YOUR INSTRUCTIONS: Give only the number of lines below that contain the word "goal".

INFORMATION SHOWN:

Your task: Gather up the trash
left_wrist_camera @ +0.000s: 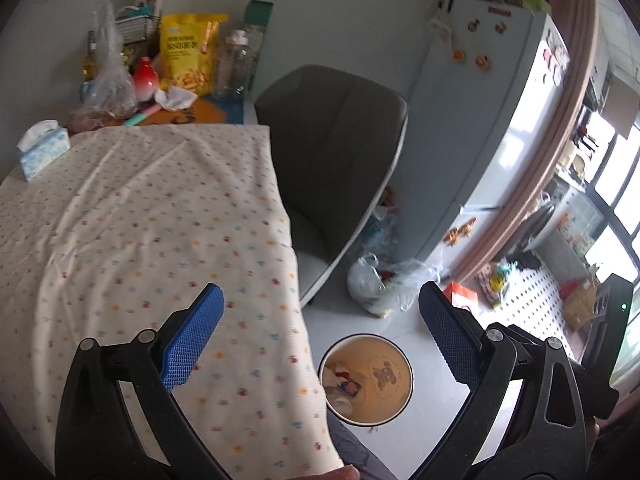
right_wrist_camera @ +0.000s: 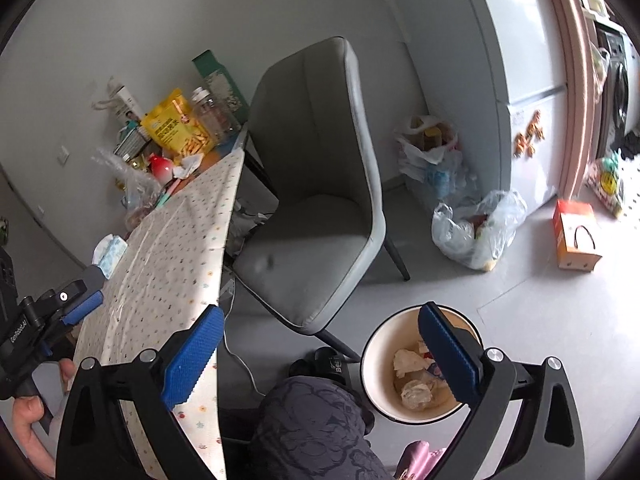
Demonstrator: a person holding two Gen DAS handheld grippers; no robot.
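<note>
Left of the round cream waste bin (right_wrist_camera: 416, 364), over the dotted cream tablecloth (left_wrist_camera: 140, 216): left gripper (left_wrist_camera: 320, 332), spread wide, grasping nothing. Above the bin: right gripper (right_wrist_camera: 320, 332), splayed and empty, likely just released. In the bin: crumpled paper trash (right_wrist_camera: 408, 376), already collected.

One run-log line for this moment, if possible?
left gripper: open, empty | right gripper: open, empty | bin: on floor, holds trash

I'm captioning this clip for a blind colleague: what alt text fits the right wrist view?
The open, empty right gripper hangs above a round waste bin on the floor that holds crumpled paper scraps. To the left is a table with a dotted tablecloth, a grey chair beside it. Plastic bags sit on the floor by a fridge.
</note>
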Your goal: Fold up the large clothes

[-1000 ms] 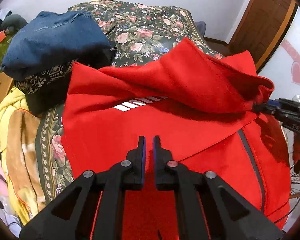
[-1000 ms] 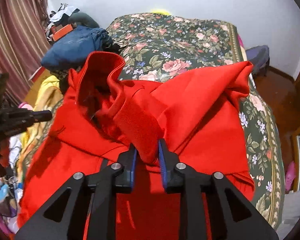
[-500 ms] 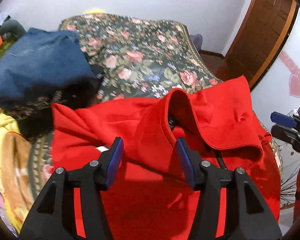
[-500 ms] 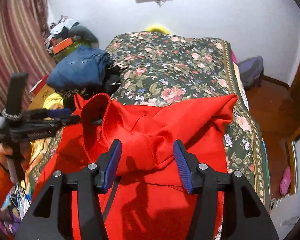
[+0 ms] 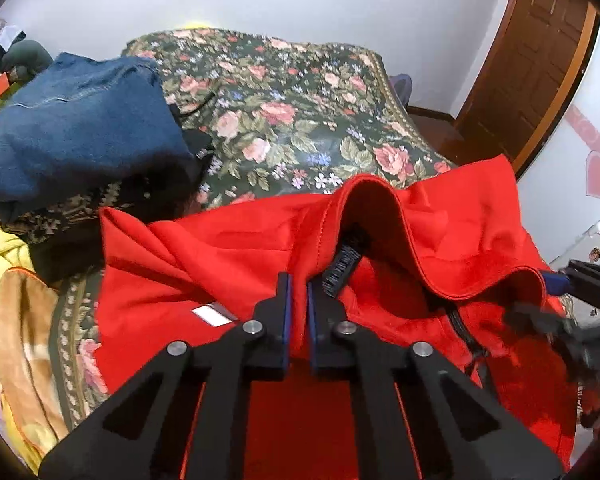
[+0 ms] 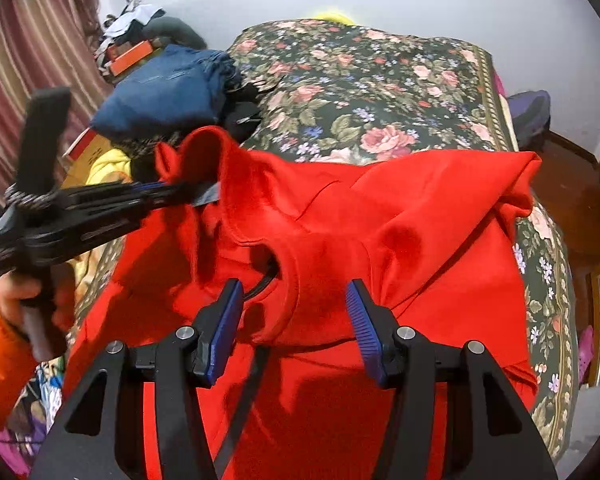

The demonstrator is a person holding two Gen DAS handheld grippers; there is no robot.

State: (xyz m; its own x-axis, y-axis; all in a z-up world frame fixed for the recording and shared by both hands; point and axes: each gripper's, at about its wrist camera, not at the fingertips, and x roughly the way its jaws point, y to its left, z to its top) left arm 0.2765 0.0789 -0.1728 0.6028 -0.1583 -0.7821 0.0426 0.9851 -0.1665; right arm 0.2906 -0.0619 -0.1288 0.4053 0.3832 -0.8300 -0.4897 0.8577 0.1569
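Your bright red fleece jacket (image 5: 236,264) lies rumpled on the floral-covered bed (image 5: 300,120), collar standing up. Your left gripper (image 5: 296,300) pinches a collar fold; your right gripper (image 6: 294,312) gapes wide, holding nothing. Bare floral cover lies beyond both jaws.

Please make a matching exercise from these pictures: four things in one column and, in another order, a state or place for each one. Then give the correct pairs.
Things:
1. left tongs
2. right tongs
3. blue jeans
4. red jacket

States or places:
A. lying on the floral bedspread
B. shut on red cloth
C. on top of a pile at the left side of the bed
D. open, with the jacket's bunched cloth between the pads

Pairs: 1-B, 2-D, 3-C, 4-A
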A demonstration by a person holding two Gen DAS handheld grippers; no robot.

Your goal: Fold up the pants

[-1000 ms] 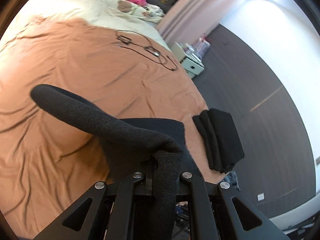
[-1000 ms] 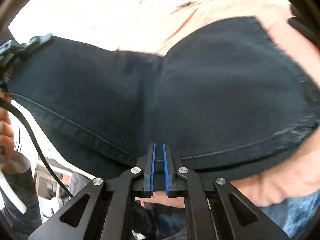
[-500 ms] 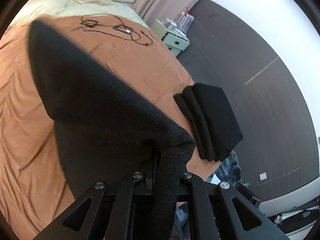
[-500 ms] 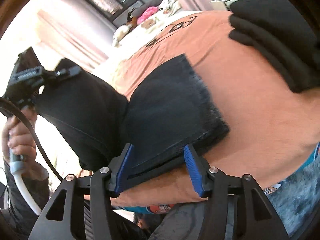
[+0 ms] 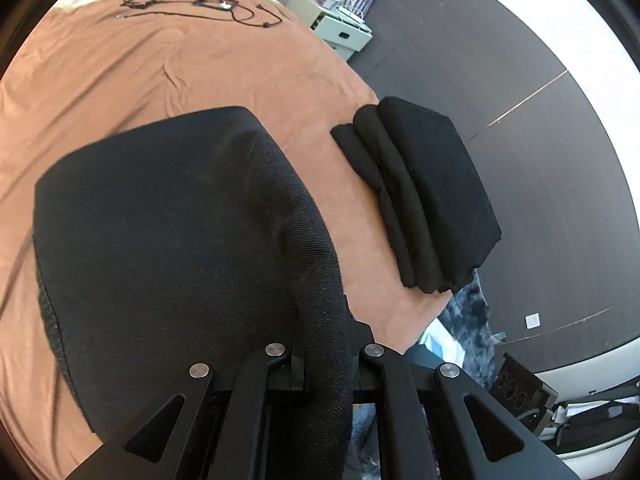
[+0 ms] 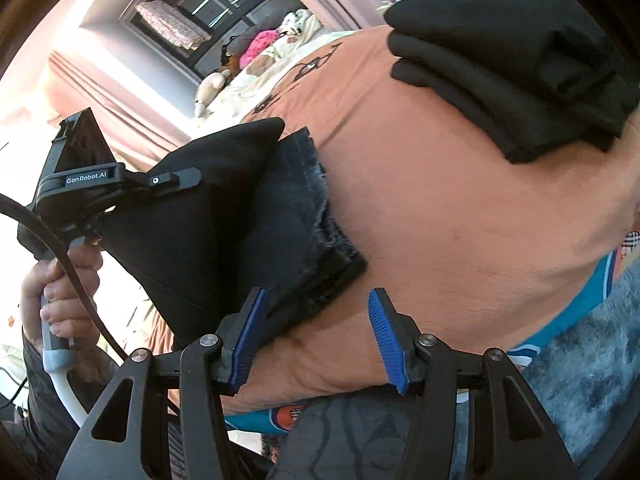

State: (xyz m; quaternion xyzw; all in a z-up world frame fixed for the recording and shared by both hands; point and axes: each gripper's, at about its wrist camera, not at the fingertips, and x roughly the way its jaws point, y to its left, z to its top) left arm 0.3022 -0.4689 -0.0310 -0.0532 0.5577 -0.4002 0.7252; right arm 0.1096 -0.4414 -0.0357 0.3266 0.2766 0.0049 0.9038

EXERCISE OUTPUT: 2